M. Ouellette : Donc, dans le cas d'une suspension, rapport écrit de la CFP qui recommande une suspension sans traitement, c'est la ministre qui décide, en fonction du rapport, de la longueur de la suspension, qui ne peut pas excéder trois mois, et après on recommence.

Mme Guilbault : ...le gouvernement qui... excusez

M. Ouellette : Oui, mais c'est la ministre qui recommande au gouvernement... c'est la ministre qui va... M. le Président, c'est la ministre qui va recommander au gouvernement une suspension n'excédant pas trois mois. Et, après, le commissaire, parce que là on parle du commissaire, retrouve ses fonctions après avoir purgé sa suspension.

Dans le cas de destitution, elle doit être avalisée par le deux tiers de l'Assemblée nationale. Dans le cas d'une suspension sans traitement suite à un rapport de la CFP, c'est le gouvernement qui avalise la recommandation ou qui décide de la longueur de la suspension du commissaire. Je pense... Est-ce que j'ai une bonne compréhension, là, de cet amendement-là?

Le Président (M. Bachand) : Merci. Mme la ministre, s'il vous plaît.

Mme Guilbault : On parle bien de la suspension sans rémunération?

M. Ouellette : Oui.

Mme Guilbault : Oui, c'est le gouvernement qui confirme la suspension sans rémunération sur recommandation du ministre, tel que... Je n'ai plus le dernier amendement sous les yeux, là, mais, en tout cas, oui.

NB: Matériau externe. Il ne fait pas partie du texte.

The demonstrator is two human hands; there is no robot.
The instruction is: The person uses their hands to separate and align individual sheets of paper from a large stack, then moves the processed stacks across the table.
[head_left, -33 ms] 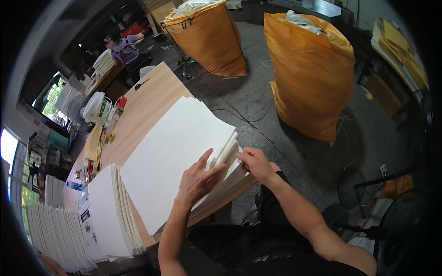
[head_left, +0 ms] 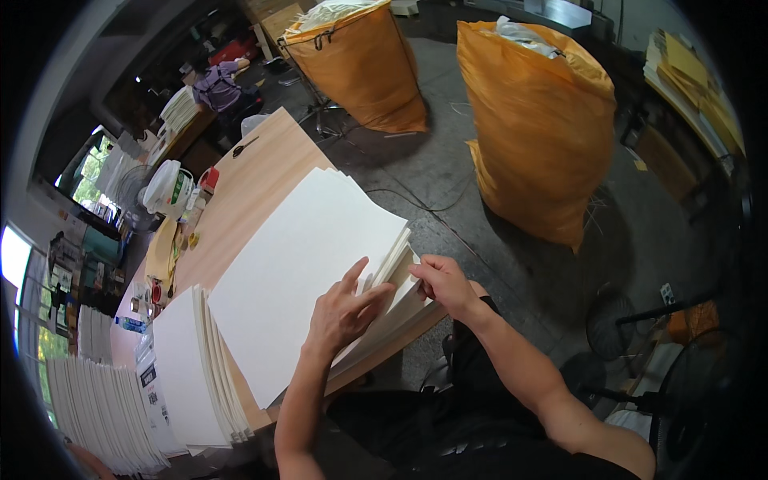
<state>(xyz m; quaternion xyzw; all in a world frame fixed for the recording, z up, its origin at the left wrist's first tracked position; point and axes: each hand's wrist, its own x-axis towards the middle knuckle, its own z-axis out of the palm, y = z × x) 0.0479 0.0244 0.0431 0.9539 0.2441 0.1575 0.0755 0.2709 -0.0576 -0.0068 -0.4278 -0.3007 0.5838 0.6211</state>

Le Président (M. Bachand) : M. le député de Chomedey.

M. Ouellette : Pourquoi, dans un processus de nomination, est-ce qu'on a besoin d'inscrire... Parce que le processus de nomination, c'est un processus de nomination aux deux tiers pour la destitution. Pourquoi est-ce qu'on a besoin de préciser dans ce projet de loi n° 1, qui traite des nominations, de tout le procédé de suspension sans traitement par rapport écrit de la Commission de la fonction publique, si c'est le gouvernement, donc le Conseil des ministres, sur recommandation de la ministre, qui décide? Ça n'aurait pas eu besoin d'être dans le projet de loi. Ça n'aurait pas changé à rien à ce qui existe présentement.

Le Président (M. Bachand) : Mme la ministre.

Mme Guilbault : Effectivement, ça ne change rien à ce qui existe présentement, d'où ma suggestion, tout à l'heure, qu'on ne s'attarde pas nécessairement trop à cet élément-là parce qu'il demeure inchangé. Et l'idée du projet de loi, c'est vraiment de modifier le mode de nomination et le mode de destitution des trois personnes. Donc, les autres modalités — relevé provisoire avec rémunération, suspension sans rémunération — demeurent inchangées.